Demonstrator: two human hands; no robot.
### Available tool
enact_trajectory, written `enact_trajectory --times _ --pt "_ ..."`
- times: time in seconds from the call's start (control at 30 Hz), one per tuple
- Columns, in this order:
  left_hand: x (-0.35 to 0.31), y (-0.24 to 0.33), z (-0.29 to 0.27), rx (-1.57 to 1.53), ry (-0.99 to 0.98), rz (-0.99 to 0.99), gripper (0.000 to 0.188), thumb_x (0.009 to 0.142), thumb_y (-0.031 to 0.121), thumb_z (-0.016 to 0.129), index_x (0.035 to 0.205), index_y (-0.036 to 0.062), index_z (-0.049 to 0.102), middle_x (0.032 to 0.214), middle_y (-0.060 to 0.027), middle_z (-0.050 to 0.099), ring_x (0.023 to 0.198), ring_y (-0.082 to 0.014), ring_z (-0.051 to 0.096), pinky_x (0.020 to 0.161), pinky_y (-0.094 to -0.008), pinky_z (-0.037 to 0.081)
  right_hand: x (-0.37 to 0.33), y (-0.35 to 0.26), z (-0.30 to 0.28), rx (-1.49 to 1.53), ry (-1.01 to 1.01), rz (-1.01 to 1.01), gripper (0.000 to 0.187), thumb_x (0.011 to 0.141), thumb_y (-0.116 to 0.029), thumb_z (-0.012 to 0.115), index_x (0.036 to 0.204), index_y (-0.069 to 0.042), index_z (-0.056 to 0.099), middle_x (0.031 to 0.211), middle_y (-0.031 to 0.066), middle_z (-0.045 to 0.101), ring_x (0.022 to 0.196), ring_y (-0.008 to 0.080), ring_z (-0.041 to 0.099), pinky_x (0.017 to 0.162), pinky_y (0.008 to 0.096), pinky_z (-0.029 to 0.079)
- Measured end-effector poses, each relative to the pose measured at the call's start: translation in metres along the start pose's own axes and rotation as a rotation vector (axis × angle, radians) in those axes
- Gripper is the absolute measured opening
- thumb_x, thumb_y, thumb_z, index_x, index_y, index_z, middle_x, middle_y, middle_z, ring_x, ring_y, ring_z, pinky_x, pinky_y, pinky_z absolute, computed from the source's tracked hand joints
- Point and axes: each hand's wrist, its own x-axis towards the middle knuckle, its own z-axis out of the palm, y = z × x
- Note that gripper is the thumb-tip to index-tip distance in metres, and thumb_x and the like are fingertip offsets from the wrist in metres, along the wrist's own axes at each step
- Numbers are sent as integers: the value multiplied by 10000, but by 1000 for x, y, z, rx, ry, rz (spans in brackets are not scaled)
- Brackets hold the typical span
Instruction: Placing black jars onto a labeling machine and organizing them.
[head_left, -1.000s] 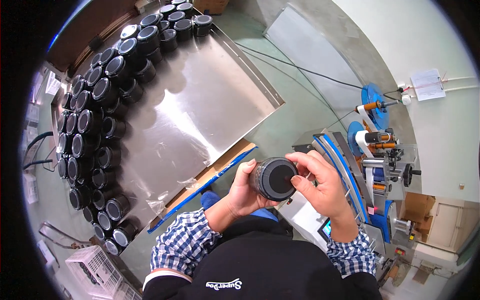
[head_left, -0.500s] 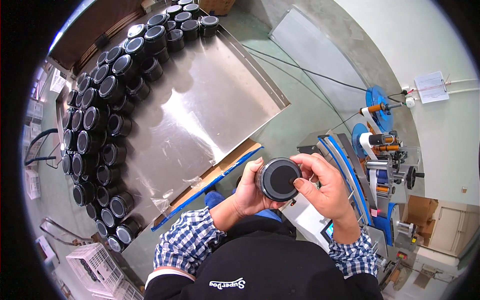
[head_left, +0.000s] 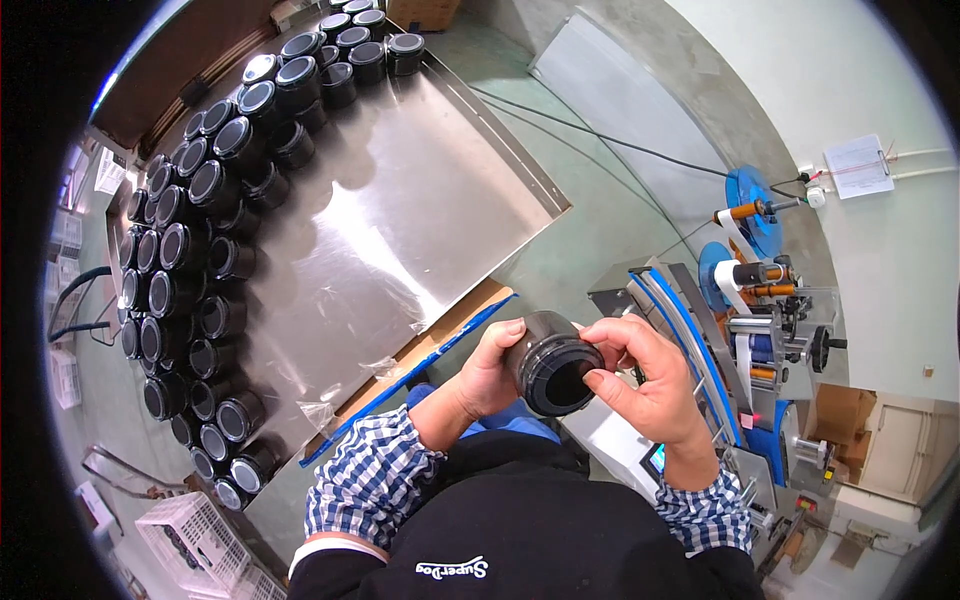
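Between my two hands, in front of my body, is a dark jar [head_left: 557, 375] with a black lid. It is tilted so that the lid faces up toward me and the jar's side shows beyond it. My left hand [head_left: 488, 372] wraps round the jar's left side, thumb on top near its shoulder. On the right, my right hand [head_left: 648, 378] grips the lid's edge, with the thumb near the lid's face and bent fingers behind. Many matching black-lidded jars [head_left: 175, 262] stand packed on a steel table [head_left: 400, 220] at the left, some stacked on others.
A labelling machine [head_left: 745, 330] with blue reels and a conveyor with blue rails [head_left: 680, 340] stands at my right. White plastic crates [head_left: 195, 535] sit at lower left. A cardboard strip with blue edging [head_left: 430, 360] runs along the table's near edge. A cable [head_left: 600, 135] crosses the floor.
The jar has tipped in my hands: its lid now slants lower toward me and more of its side shows. Both hands keep their hold. The view has shifted slightly.
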Motion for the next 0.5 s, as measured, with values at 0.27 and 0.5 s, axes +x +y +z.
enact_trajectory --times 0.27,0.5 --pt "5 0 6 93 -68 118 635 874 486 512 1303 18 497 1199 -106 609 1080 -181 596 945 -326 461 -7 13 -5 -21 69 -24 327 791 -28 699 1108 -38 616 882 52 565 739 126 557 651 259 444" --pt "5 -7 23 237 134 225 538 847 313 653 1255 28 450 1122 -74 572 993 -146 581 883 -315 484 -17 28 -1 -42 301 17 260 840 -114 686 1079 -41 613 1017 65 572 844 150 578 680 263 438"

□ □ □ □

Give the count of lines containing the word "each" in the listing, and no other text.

Solution below: 3